3.2. Comparison of Glycopeptide Data between Early EOC Patients and Leiomyoma and Ovarian Cyst Non-Cancer Patients
Figure 1 and Figure 2 show the comparison of glycopeptide data between early EOC patients and leiomyoma and ovarian cyst non-cancer patients using four different methods of analysis. Figure 1A shows a volcano plot of the serum digested glycopeptide data in early EOC patients compared to leiomyoma and ovarian cyst non-cancer patients. The X-axis corresponds to fold decreases and increases as indicated, and the Y-axis represents the p-values from low to high significance. The red and grey dots represent the 2281 glycopeptide peaks that had been selected for analysis. The red dots in the plot are the differentially expressed glycopeptides with statistical significance (p < 0.05) and a mean fold >1.5. The X-axis shows mean fold (<1) or inverse of mean fold ratio (>1), while the Y-axis shows the −log10 of the adjusted p value. The dashed horizontal lines indicate statistical significance of p < 0.05.

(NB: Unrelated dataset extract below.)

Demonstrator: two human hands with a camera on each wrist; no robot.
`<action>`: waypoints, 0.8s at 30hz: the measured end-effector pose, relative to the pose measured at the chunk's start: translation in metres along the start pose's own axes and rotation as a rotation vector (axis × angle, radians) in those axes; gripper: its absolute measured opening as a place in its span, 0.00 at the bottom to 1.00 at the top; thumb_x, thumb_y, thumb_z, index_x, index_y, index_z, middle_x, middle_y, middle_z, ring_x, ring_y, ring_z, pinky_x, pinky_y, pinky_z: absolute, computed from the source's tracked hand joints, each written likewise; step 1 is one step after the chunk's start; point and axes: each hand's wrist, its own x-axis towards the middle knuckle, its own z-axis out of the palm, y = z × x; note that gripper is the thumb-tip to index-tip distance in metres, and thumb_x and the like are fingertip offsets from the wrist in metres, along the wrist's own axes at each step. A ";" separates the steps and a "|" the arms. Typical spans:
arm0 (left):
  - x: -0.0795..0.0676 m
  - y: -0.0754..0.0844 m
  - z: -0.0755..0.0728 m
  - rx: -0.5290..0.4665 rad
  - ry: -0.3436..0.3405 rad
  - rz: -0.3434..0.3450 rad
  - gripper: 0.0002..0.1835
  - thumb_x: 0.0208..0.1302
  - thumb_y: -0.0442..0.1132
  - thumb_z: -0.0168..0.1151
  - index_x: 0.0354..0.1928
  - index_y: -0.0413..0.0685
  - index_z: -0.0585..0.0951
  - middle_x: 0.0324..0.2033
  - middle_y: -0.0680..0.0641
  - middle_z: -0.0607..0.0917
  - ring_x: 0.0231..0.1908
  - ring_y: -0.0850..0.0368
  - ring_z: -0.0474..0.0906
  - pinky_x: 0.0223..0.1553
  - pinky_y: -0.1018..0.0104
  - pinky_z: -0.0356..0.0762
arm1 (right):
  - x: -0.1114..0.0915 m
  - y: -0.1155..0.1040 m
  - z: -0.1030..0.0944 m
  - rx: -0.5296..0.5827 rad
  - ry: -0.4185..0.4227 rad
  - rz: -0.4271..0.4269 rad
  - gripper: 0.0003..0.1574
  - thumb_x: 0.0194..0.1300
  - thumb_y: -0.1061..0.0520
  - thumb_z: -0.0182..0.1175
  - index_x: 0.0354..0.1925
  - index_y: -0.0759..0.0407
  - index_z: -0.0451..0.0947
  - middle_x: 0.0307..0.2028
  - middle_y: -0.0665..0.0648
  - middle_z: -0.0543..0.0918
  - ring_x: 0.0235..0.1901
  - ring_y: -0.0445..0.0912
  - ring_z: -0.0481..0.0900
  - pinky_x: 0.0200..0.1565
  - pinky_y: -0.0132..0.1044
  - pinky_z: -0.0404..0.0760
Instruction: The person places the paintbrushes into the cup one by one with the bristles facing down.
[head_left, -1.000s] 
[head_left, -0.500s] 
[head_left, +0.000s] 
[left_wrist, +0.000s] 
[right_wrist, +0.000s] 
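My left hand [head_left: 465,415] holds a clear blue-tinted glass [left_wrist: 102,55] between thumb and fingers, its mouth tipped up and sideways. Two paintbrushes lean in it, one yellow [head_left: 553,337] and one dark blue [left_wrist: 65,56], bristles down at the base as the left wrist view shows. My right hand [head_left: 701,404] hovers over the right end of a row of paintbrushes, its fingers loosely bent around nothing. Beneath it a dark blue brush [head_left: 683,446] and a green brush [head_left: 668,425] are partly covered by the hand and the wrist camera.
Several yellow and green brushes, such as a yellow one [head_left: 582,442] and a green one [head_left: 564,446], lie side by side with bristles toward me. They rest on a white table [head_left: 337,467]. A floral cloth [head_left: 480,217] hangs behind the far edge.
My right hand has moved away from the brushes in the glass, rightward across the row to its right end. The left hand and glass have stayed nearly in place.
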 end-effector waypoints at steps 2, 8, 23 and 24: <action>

Figure 1B shows a PCA scatter plot of the 27 leiomyoma and ovarian cyst patient (leiomyoma and ovarian cyst, green dots) and the 23 EOC patient (blue dots) serum samples. We used multivariate analysis to determine consistent variations between data sets. Unsupervised pattern recognition was initially carried out using preliminary PCA to generate an overview of variations between early-stage EOC patients and non-cancer (leiomyoma and ovarian cyst) patients. Clustering based on disease status was not observed on the scores plot of the first two principal components. However, it is evident from this plot that there is a relatively clear separation between the clustering of most of the early stage EOC patients and the non-cancer patients.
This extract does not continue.